Paludisme: peut-être un vaccin d’ici trois ans

Le 22/ 10/ 2008 dans ce blog nous faisions le point sur les vaccins contre le paludisme:vous pouvez vous référer à cet article.

Grâce au forum ReMed nous vous transmettons cette dépêche de l’AFP :

NAIROBI – Un vaccin contre le paludisme, dont l’ultime phase d’essai est en
cours depuis mai dans sept pays d’Afrique, pourrait être breveté d’ici trois
à cinq ans, ont assuré mardi scientifiques et spécialistes de cette maladie,
réunis en conférence pour une semaine à Nairobi.

Au troisième jour de leurs discussions, près d’un millier de participants à
la 5e conférence de l’Initiative multilatérale sur le paludisme (MIM) ont
évalué les progrès des recherches en cours sur le vaccin RTS,S, développé en
partenariat entre la Malaria Vaccine Initiative (MVI) et le laboratoire
GlaxoSmithKline Biologicals (GSK Bio).

Les résultats de la phase 2 des essais de ce vaccin, publiés l’an dernier,
ont montré une efficacité de 53% chez les jeunes enfants affectés par la
maladie.

La troisième phase des essais cliniques est en cours depuis mai dans sept
pays d’Afrique (Burkina Faso, Gabon, Ghana, Kenya, Malawi, Mozambique,
Tanzanie), impliquant 16.000 enfants âgés de six semaines à 17 mois.

Elle évalue notamment les effets secondaires du futur vaccin, destiné en
priorité aux nourrissons et aux enfants de moins de cinq ans, les plus
vulnérables à la malaria.

« C’est un moment extraordinaire dans la lutte contre la malaria, et le
moment fort de plus de deux décennies de recherches, dont dix ans d’essais
cliniques en Afrique », s’est félicité le Dr Joe Cohen, co-inventeur du
vaccin RTS,S et chercheur chez GSK Bio.

« Nous sommes très satisfaits de la manière dont cette phase trois se
déroule », a assuré M. Cohen.

« Nous pensons et nous espérons que d’ici trois à cinq ans, le vaccin pourra
commencé a être développé.
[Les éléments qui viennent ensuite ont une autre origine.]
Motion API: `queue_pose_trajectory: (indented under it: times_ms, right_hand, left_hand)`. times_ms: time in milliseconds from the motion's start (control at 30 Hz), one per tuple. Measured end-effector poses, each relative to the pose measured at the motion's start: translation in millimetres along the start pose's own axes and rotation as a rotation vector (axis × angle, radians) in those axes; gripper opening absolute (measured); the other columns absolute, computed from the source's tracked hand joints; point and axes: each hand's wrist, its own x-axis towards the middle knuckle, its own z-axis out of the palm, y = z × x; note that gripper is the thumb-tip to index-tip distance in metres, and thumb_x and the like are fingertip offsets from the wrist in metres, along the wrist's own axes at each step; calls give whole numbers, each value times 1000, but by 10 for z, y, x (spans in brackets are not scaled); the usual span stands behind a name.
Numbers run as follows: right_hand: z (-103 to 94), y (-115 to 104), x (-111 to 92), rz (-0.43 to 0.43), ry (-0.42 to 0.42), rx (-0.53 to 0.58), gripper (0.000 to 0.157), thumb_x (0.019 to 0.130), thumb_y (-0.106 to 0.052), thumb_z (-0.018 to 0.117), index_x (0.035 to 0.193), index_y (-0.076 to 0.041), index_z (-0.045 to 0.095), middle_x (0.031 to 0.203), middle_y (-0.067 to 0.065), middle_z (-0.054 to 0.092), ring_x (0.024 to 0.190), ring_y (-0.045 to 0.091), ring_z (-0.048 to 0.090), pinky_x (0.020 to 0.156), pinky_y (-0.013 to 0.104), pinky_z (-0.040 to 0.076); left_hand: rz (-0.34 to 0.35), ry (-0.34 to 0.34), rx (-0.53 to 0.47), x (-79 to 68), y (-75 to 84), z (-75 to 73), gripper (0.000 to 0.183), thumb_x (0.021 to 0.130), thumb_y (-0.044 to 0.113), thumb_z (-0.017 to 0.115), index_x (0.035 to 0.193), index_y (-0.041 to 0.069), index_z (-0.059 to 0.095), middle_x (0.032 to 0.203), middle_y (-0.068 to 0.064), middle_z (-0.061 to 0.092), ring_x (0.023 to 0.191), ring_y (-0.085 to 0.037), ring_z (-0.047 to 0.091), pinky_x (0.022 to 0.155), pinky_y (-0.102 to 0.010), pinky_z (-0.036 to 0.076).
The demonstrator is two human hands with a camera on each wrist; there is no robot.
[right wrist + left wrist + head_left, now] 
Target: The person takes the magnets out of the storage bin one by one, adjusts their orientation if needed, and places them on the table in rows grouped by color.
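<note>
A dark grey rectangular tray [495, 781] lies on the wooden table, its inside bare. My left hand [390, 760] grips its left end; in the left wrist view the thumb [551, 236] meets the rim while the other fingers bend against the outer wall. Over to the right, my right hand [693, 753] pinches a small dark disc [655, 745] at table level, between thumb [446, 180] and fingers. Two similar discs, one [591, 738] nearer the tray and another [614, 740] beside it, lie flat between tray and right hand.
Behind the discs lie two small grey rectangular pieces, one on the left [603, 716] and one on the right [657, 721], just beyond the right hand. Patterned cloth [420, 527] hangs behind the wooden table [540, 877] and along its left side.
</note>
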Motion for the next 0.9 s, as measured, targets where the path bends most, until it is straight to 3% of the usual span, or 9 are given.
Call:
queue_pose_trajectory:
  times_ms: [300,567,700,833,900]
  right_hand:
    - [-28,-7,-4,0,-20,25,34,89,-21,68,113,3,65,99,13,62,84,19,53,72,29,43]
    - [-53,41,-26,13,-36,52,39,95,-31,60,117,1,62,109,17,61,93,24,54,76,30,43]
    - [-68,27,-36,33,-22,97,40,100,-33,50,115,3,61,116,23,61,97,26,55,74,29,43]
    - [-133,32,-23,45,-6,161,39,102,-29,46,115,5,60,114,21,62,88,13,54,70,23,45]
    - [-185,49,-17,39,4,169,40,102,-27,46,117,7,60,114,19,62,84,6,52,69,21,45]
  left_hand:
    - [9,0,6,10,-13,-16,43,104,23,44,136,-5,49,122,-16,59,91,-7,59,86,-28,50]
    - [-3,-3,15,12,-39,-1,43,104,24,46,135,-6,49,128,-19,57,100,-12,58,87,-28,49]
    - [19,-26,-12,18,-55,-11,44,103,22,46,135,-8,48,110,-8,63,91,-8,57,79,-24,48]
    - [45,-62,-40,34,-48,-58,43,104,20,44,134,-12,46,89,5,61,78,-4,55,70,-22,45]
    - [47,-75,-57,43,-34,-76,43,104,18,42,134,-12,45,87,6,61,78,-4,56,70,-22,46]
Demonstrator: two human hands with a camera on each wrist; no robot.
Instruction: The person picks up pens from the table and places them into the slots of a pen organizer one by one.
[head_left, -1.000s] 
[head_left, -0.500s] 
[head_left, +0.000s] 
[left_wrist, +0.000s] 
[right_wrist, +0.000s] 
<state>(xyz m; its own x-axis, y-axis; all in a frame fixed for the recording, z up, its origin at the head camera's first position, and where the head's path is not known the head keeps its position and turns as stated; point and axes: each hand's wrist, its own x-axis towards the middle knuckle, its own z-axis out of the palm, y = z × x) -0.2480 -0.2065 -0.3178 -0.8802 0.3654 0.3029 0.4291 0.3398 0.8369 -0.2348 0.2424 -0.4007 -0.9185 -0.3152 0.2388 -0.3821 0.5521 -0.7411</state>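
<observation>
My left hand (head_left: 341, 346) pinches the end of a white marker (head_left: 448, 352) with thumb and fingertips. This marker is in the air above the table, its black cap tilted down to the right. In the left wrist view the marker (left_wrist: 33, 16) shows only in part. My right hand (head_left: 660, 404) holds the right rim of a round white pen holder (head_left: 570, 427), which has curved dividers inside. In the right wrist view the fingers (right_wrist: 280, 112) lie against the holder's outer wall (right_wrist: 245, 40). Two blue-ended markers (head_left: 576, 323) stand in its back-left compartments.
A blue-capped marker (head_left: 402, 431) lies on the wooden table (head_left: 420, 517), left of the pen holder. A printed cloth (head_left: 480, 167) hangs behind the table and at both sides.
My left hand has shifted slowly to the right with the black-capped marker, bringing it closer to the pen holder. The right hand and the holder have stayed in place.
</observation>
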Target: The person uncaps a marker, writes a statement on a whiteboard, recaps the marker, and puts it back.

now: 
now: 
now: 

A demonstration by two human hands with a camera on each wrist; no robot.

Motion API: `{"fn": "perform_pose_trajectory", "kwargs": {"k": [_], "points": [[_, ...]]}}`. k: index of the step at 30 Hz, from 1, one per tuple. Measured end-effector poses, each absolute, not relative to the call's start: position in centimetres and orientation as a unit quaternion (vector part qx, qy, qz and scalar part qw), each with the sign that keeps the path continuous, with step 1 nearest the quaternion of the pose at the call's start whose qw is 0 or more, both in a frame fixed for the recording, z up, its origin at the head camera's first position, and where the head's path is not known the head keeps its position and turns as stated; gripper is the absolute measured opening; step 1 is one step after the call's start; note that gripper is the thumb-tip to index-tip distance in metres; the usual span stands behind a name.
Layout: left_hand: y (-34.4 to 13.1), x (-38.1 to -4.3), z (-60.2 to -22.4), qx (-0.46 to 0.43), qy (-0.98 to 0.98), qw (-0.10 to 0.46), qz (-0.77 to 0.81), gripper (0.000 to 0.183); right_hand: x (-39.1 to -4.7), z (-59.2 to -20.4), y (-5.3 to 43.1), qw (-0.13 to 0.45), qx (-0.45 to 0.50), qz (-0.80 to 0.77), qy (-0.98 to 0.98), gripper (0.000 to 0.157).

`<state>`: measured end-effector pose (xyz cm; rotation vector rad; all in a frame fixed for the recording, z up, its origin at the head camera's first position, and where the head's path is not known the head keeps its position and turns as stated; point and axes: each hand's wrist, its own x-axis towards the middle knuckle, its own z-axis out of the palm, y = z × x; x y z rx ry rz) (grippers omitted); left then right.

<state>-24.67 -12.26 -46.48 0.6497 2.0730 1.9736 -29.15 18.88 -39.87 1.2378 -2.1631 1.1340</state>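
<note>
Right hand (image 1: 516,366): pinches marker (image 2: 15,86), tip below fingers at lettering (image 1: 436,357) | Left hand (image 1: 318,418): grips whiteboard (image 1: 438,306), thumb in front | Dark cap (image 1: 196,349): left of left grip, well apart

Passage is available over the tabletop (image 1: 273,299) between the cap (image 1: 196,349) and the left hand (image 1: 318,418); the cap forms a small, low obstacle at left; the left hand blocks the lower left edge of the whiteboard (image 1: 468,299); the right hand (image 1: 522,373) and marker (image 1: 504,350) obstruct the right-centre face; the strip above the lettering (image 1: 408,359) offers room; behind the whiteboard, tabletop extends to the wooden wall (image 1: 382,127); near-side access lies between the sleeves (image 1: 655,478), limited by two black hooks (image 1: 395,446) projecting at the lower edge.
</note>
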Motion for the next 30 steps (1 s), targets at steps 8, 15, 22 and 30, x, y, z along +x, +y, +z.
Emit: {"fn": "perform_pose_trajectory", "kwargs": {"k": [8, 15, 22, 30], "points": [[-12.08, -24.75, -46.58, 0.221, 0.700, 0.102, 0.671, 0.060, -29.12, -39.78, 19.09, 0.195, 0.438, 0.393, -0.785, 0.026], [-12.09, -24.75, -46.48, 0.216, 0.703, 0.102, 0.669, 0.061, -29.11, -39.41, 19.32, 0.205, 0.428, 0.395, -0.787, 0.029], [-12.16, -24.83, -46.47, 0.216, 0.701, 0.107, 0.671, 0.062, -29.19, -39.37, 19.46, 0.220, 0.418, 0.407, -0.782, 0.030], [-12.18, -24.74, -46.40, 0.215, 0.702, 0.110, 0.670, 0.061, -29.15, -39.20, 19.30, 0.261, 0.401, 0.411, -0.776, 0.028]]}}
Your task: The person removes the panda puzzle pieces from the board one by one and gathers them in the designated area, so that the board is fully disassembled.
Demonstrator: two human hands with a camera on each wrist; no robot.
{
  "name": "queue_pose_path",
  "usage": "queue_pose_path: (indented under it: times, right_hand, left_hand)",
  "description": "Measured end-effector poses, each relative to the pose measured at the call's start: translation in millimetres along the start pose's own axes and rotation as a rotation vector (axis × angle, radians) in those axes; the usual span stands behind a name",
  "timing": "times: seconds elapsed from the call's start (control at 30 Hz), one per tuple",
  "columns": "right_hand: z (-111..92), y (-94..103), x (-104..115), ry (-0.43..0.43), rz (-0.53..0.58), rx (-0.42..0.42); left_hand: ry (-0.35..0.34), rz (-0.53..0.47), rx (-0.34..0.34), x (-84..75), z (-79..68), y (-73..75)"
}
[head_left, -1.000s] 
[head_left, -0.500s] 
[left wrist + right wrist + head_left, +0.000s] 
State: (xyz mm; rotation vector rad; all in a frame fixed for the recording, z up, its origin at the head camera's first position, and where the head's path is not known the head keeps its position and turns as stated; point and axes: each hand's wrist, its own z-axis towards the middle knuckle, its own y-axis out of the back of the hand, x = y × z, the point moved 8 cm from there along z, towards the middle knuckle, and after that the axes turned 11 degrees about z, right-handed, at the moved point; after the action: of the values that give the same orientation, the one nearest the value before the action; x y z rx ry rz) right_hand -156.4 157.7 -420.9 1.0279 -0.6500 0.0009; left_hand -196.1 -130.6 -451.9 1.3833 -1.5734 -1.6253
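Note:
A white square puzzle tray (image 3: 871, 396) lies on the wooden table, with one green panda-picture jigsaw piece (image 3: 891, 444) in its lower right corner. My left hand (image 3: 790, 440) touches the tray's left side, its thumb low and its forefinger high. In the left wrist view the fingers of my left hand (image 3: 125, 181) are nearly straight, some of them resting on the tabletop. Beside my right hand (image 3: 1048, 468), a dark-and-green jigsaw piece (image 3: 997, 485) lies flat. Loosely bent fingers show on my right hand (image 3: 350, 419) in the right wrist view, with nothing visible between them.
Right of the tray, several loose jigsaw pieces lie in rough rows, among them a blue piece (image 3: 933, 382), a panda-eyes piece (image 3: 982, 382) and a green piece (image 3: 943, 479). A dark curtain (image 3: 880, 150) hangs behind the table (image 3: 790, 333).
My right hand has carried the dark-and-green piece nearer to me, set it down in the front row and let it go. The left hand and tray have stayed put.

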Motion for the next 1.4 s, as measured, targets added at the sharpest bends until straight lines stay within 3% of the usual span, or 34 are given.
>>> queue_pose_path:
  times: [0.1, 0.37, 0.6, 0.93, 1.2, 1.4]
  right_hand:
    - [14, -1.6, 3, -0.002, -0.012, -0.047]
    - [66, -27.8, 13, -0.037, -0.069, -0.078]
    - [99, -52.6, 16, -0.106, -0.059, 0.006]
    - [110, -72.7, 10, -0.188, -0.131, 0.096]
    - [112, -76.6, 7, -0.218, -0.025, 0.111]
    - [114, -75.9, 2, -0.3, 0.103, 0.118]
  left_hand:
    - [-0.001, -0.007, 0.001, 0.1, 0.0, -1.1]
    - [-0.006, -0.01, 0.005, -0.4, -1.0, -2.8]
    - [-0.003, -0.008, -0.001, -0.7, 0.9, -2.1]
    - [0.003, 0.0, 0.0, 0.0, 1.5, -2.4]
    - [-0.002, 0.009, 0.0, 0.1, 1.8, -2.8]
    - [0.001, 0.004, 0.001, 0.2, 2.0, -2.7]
Tout ça dépendra évidemment d’abord de la phase
trois mais aussi de la vitesse à laquelle les autorités régulatrices vont
revoir le dossier », a expliqué le chercheur, espérant que « cela se passe le
plus vite possible ».

Le paludisme tue plus d’un million de personnes par an dans le monde,
surtout des enfants de moins de cinq ans et des femmes enceintes, en
particulier en Afrique subsaharienne où un enfant meurt toutes les 30
secondes des suites de la maladie.

Les parasites responsables du paludisme, parfois encore appelé malaria, sont
transmis par la piqûre de la femelle d’un moustique, l’anophèle.

« En cas de succès, il (le vaccin RTS,S) deviendrait la première génération
de vaccin contre la malaria qui est efficace à 50% et dont l’effet dure plus
d’une année », selon MVI.

En 2006, la communauté internationale s’était fixé un objectif à long terme,
d’ici 2025, d’un vaccin antipaludique d’une efficacité clinique de 80%
contre les formes les moins sévères de la maladie et d’une durée de plus de
quatre ans.

D’autres vaccins contre le paludisme sont actuellement à l’essai, mais les
tests n’ont pas atteint, comme pour le RTS,S, le niveau de la phase trois.

La MVI, mise sur pied par l’organisation non gouvernementale PATH, est un
programme mondial financé principalement par la Fondation Bill et Melinda
Gates.

La MVI a pour objectif d’accélérer le développement d’un vaccin
antipaludique et d’assurer son accessibilité dans les pays en voie de
développement.

PATH est une organisation internationale qui entend « créer des solutions
durables et culturellement acceptables », en partenariat avec les secteurs
public et privé, pour « améliorer la santé et le bien-être au niveau
mondial ».

Les travaux de la conférence de Nairobi doivent prendre fin dimanche.

(©AFP / 03 novembre 2009 17h24)

Vous trouverez à la date du 2 octobre sur ce blog la présentation  de notre association ANIMA avec nos coordonnées 

Comments

  1. On l’attend bien sûr avec impatience…bien que nous ayons pu constater que dans la zone de Casamance où nous intervenons depuis bientôt 10 ans, nous rencontrons moins de cas de paludisme. Il n’était pas rare que nous ayons à traiter, à notre arrivée dans chaque village, un à plusieurs cas de paludisme (parfois grave) nécessitant la mise sous perfusoin de quinine. Distribution de moustiquaires, campagnes d’information, meilleure prise en charge grâce à un diagnostic par palutest et à un traitement adapté… semblent apporter quelques améliorations, et restent absolument indispensables en attendant le vaccin.